Pero un problema más profundo de Picasso, el extranjero reside en su argumento central. Según Cohen-Solal, Estados Unidos -junto con Alemania y Rusia- estaba muy por delante de Francia en su apertura al arte de vanguardia. Esto es incorrecto. Durante años, apenas hubo compradores estadounidenses para el arte avanzado de Picasso; en 1926, Paul Rosenberg compró la única colección importante de Picasso en Estados Unidos y se la llevó a París, porque el mercado neoyorquino era muy débil. Incluso Chester Dale -el financiero neoyorquino que, como señala Cohen-Solal, se convirtió en un ávido coleccionista de Picasso a finales de la década de 1920- se mantuvo alejado del cubismo.
De hecho, según la propia Cohen-Solal, Francia fue crucial para el éxito de Picasso, como lo fue para tantos otros artistas extranjeros que se establecieron allí. Como observa, fue a menudo en diálogo con los artistas franceses Georges Braque y Henri Matisse donde Picasso se sintió estimulado hacia nuevas innovaciones. Franceses como Level y Doucet fueron mecenas cruciales de su arte antes y después de la Primera Guerra Mundial. Rosenberg, el principal marchante de Picasso de 1919 a 1939, dirigió una de las galerías más importantes de Francia. Y la primera gran retrospectiva de Picasso no tuvo lugar en Nueva York, sino en las galerías Georges Petit de París, en 1932, para disgusto de Alfred H. Barr Jr., el legendario director fundador del Museo de Arte Moderno.

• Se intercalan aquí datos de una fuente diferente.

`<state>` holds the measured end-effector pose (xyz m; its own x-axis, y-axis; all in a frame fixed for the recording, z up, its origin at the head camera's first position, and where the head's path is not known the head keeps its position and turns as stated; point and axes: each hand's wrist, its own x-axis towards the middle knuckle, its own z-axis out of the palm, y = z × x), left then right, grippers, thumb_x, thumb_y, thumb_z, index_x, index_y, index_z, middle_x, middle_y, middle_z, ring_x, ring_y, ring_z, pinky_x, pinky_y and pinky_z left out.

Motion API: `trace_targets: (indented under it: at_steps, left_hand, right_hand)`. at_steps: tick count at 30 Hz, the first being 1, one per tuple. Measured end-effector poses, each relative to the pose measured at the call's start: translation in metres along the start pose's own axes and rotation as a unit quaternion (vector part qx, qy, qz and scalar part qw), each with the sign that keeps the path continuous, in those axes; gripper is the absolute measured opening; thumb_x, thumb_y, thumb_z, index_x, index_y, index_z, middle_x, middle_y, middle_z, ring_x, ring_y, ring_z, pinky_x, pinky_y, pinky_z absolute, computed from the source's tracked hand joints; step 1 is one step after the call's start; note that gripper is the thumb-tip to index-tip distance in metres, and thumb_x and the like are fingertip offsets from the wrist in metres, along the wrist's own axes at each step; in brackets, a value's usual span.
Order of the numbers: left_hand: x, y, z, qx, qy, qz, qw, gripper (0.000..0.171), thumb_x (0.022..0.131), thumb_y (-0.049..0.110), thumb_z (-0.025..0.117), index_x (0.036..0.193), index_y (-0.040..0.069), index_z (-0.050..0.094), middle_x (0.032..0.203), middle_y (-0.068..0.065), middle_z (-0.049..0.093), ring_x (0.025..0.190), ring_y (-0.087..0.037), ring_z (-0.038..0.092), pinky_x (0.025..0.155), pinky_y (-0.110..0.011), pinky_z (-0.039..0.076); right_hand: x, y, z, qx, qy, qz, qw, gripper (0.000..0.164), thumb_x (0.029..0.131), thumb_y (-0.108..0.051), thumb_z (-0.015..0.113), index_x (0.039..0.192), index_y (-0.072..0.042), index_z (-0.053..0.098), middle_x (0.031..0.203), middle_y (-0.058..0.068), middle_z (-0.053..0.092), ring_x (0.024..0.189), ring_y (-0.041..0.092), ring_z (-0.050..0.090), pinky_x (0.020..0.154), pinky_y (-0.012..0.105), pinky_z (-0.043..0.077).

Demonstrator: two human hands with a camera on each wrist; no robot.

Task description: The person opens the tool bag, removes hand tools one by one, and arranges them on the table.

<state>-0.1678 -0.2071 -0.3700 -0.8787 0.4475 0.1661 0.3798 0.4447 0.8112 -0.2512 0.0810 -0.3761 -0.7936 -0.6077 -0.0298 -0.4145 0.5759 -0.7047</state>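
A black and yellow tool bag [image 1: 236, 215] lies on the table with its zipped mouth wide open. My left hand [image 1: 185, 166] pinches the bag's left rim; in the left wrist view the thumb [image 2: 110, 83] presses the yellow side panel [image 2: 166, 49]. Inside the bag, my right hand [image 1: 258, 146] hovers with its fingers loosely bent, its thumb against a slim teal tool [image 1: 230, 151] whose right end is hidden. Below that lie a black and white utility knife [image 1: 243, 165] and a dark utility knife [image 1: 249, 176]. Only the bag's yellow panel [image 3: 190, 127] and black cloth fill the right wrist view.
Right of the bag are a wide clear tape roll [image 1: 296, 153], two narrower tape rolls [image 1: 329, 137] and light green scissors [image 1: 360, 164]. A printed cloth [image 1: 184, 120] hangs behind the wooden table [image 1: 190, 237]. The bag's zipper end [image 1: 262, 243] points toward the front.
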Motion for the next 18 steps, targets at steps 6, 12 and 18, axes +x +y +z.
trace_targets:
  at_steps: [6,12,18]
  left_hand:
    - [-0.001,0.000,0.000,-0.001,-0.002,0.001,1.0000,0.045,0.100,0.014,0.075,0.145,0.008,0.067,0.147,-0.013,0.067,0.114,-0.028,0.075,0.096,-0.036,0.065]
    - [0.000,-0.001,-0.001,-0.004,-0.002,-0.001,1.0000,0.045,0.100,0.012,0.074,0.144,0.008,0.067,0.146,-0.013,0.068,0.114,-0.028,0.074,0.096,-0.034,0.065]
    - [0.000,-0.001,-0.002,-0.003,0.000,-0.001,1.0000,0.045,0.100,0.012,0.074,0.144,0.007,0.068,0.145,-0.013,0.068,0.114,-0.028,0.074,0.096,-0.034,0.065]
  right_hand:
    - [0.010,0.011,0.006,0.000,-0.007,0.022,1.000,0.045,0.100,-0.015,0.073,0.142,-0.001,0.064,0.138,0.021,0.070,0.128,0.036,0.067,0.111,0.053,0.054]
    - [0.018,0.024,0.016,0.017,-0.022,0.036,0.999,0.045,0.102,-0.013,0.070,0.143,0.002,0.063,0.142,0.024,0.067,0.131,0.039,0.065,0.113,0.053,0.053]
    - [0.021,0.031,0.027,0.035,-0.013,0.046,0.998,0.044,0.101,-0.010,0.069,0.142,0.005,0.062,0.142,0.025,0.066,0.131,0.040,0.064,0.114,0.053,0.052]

Resulta extraño que Cohen-Solal acuse a André Malraux, ministro de Cultura de De Gaulle y destacado intelectual francés, de “borrar el nombre de Picasso” en un elogio de 1961 a Braque, aunque, como ella reconoce más tarde, Malraux organizó una “vasta” exposición estatal dedicada a Picasso unos años más tarde y le recomendó para una de las más altas distinciones de Francia.
En cuanto al hecho de que Picasso no obtuviera la nacionalidad francesa en 1940, los historiadores Daix e Israel ofrecen una explicación más sencilla. La solicitud se presentó durante la tensa primera primavera de la Segunda Guerra Mundial, y la decisión negativa se produjo dos semanas después de que los ejércitos de Hitler entraran en Francia. Picasso, que no había solicitado antes la nacionalidad, pudo haber estado motivado por el temor a una inminente alianza hispano-alemana, que le habría clasificado como extranjero enemigo. A su vez, la policía francesa probablemente estaba preocupada por los vínculos de Picasso con los comunistas, ya que el Partido Comunista Francés había sido prohibido tras el pacto germano-soviético de 1939. Aunque un funcionario falló a favor de Picasso, la denuncia anónima que Cohen-Solal ha desenterrado, junto con la llegada de la Wehrmacht, puede haber sido suficiente para inclinar la balanza. Más que el resultado de una campaña de décadas para estigmatizar a Picasso, probablemente se debió al caos y la ansiedad de una burocracia de seguridad que se enfrentaba a las primeras fases de un aterrador conflicto mundial.